Wojciech Bońkowski
Master of Wine

(6) 2009 Shuei Shincha

Posted on 5 August 2009

OK, so here’s the last sencha review for this year. Yes, it’s another tea from Marukyu-Koyamaen, and my notes will sound repetitive again – let’s hope they can also be useful. As well as provide some dramatic crescendo to my mini-series, as this is by a margin the best Japanese tea I’ve tasted from this new season.

The 2009 Shincha Shuei is a competition grade tea – but more knowledgeable readers will have to enlighten me as to the status of the ‘All-Japan Competitive Tea Exhibition’. In any case it’s among the more expensive offerings from Marukyu but at ¥2,600 / 100g it’s hardly exorbitant.

The good people at Marukyu seem to have a preference for asamushi [short-steamed] teas. This is another very well-presented tea with intact leaves of a consistent dark emerald green colour, no fragmentation, no fannings. Visually it is similar to the 2009 Shigaraki and 2009 Uji Gold from the same merchant I’ve reviewed before. However there is a mild variation introduced in the aroma. This tea smells almost erotic – it is so intense, sweet and creamy, full and vegetal while staying really elegant. Smelling the freshly opened can is almost as satisfying as a proper brewing session. In the background there is some very pleasant baked bread light roast.

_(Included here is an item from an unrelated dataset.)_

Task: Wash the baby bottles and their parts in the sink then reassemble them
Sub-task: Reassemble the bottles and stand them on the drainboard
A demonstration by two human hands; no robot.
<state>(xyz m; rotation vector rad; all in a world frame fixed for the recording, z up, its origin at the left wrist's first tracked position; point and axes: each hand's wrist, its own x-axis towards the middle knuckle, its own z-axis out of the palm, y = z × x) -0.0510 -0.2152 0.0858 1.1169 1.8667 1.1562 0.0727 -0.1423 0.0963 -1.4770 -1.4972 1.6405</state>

A standard session with 2g / 100ml, water at 70C and 60 seconds for the first infusion reveals a tea that is both typical and excitingly good. The colour is medium light with as many shades of green as of gold. Flavour-wise this is eminently fresh and has so much presence and subdued, understated intensity. The concentration of a cup of tea is largely a factor of your brewing parameters but what I define as ‘presence’ is derived from the leaf quality. I rarely wax lyrical but this shincha has a haunting finesse that makes the ‘liquid jade’ metaphor sound very adequate. The leafy, spinach-like vegetality of this tea (usual in any sencha) is subordinated to its evocative character of ripe summer fruits and flowers; for me, this is the hallmark of a truly exciting tea.

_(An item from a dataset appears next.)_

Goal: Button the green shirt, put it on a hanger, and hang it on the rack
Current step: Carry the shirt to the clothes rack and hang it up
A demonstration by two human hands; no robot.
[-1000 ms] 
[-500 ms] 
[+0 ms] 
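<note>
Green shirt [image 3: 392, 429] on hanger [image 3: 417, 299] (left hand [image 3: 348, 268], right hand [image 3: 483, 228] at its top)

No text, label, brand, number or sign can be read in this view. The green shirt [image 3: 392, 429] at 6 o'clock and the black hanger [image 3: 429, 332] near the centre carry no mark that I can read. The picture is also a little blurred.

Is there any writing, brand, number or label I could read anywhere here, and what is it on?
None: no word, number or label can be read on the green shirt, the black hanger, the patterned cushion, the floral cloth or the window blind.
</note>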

First infusion with ‘standard parameters’: 2g, 70C, 60s.

In my previous post on the 2009 Uji Gold from Marukyu I mentioned that with this low-steamed category of Japanese sencha green tea, in order to boost the flavour of your infusion, you have two options to depart from the ‘standard’ sencha brewing parameters: increasing leaf dosage and/or water temperature. Applying these with discrimination, you will obtain more body and flavour without extracting too much bitterness from the leaves. (Grassy, tangy bitterness and ‘fishy’ flavours are a reason why Japanese teas – a large portion of which is long-steamed, fukamushi – are usually steeped briefly from a small dosage of leaves). With this very high-quality Shuei tea, I came up with another solution.

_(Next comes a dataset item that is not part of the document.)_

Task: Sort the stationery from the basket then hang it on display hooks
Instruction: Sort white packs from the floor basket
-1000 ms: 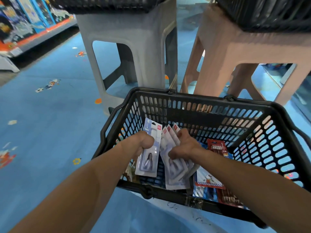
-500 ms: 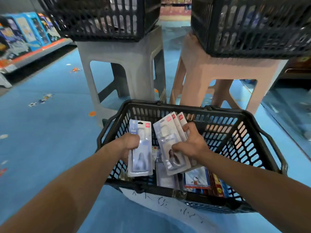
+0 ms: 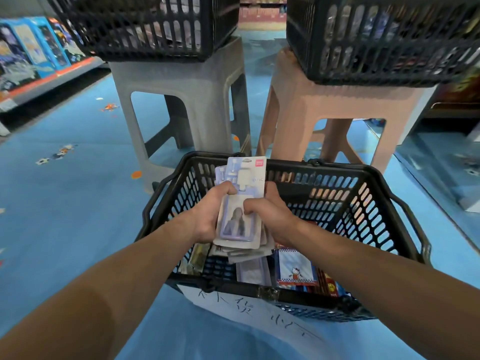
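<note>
Half a second ago the left hand (image 3: 207,219) held one pack and the right hand (image 3: 272,216) a fan of three, well apart. Now the packs (image 3: 241,203) form one stack gripped by both hands, each thumb on its face and the fingers curled behind. The stack stands upright over the basket (image 3: 363,203), higher than before, with its top past the far rim. The top pack is lilac card under a clear blister: a long-haired figure low down, a white clip above, a red logo in the top right corner.
</note>
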`<state>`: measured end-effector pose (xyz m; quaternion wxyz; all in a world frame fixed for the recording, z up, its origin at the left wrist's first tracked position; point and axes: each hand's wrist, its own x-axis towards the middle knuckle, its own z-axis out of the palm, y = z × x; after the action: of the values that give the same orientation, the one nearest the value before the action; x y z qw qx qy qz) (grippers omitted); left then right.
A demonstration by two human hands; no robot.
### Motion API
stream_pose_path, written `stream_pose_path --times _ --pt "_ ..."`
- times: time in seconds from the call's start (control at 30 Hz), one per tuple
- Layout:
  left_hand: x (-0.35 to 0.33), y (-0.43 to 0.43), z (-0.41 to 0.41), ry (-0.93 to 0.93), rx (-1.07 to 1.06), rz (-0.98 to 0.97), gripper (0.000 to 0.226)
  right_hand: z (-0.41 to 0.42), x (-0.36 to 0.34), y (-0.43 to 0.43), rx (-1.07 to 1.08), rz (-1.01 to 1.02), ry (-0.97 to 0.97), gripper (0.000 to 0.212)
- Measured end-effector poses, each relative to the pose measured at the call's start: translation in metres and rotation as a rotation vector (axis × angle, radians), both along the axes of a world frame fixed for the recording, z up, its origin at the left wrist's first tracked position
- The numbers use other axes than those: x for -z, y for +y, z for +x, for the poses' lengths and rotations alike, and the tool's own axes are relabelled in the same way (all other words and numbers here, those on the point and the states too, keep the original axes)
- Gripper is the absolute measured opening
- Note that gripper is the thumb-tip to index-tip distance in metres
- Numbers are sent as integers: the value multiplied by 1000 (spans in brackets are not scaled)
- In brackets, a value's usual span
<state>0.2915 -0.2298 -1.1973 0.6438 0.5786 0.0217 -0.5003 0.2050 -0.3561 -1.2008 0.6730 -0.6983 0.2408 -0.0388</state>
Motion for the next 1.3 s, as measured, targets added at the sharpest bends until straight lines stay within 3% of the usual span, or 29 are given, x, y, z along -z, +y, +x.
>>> stream_pose_path --times 0.13,0.23,0.3,0.43,0.53,0.6,0.63,0.7,0.77,0.83,0.97,1.07,1.17,1.3 --pt "3 2 -1 -65 -10 -13 23 11 3 6 -7 -108 67 86" --pt "7 8 4 -121 -26 37 19 22 11 5 -97 17 69 80" --pt "16 14 11 -170 -48 94 20 24 21 1 -191 -12 101 71" --pt "38 22 25 -356 -88 295 38 29 47 -14 -119 -347 258 54" --pt "61 27 40 -352 -35 422 77 24 65 -24 -283 -277 627 30" --pt "88 28 55 -333 21 484 104 18 77 -24 -427 -256 821 36" --pt "91 29 56 -320 45 507 106 16 82 -22 -467 -243 878 42" --pt "82 26 47 -316 57 553 97 17 95 -18 -496 -193 947 56" --pt "76 24 42 -308 53 561 72 19 106 -10 -510 -119 981 68" --pt "77 22 43 -311 47 578 54 20 113 -1 -523 -104 990 69" --pt "76 19 43 -344 65 595 41 15 115 5 -548 -182 913 53" --pt "75 18 42 -356 74 594 29 15 110 6 -486 -141 817 9" --pt "75 18 42 -348 62 589 43 26 103 1 -397 -144 647 14" --pt "74 18 41 -351 59 591 41 35 84 -8 -278 -215 522 18"
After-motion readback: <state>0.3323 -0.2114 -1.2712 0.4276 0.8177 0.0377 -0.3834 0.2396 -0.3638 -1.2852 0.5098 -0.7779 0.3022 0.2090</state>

I’ll call it gyokuro technique’, in that it consists of treating sencha tea [made from leaves grown in full sun] a bit like gyokuro [a different grade of Japanese tea made from leaves that are shaded]. In my experiment I increased dosage to 4.5g of leaf / 100ml of water and increased steeping time to 2 minutes, but lowered the water temperature to 55C. In this way, extraction of colour, flavour and nutrients from the tea is changed into a ‘softer’ but ‘deeper’ one. The colour becomes a little more intense but keeps the same greenish-golden register. The aroma is a little more intense too, but again doesn’t change substantially. The major change affects the texture. The tea becomes really thick with a glutinous, oily feel to it, and there is a very distinctive brothy, salty character that is defined as umami [the fifth taste; see more about it in this post], although it’s a little more salt-driven than umami is usually considered to be. (When discussing the concept, I’m often told I should identify it as a flavour impression independent of saltiness).

The distinctive salinity of this 2009 Shuei shincha reminded me of a great mineral white wine from such places as Cinqueterre in Italy or Santorini in Greece. Its eminent quality is also confirmed when you brew it the wrong way. Heavily overbrewed with 85C water, this is shown packing in some considerable power for asamushi, but the bitterness it develops is clean and excitingly fruit-flavoured. Whereas the similarly profiled Shigaraki Shincha from Marukyu was a very tasty but eminently simple tea this has a lot of dimension. Is it three times better as the price would suggest? No. Would I buy it again at the same price? Very definitely so.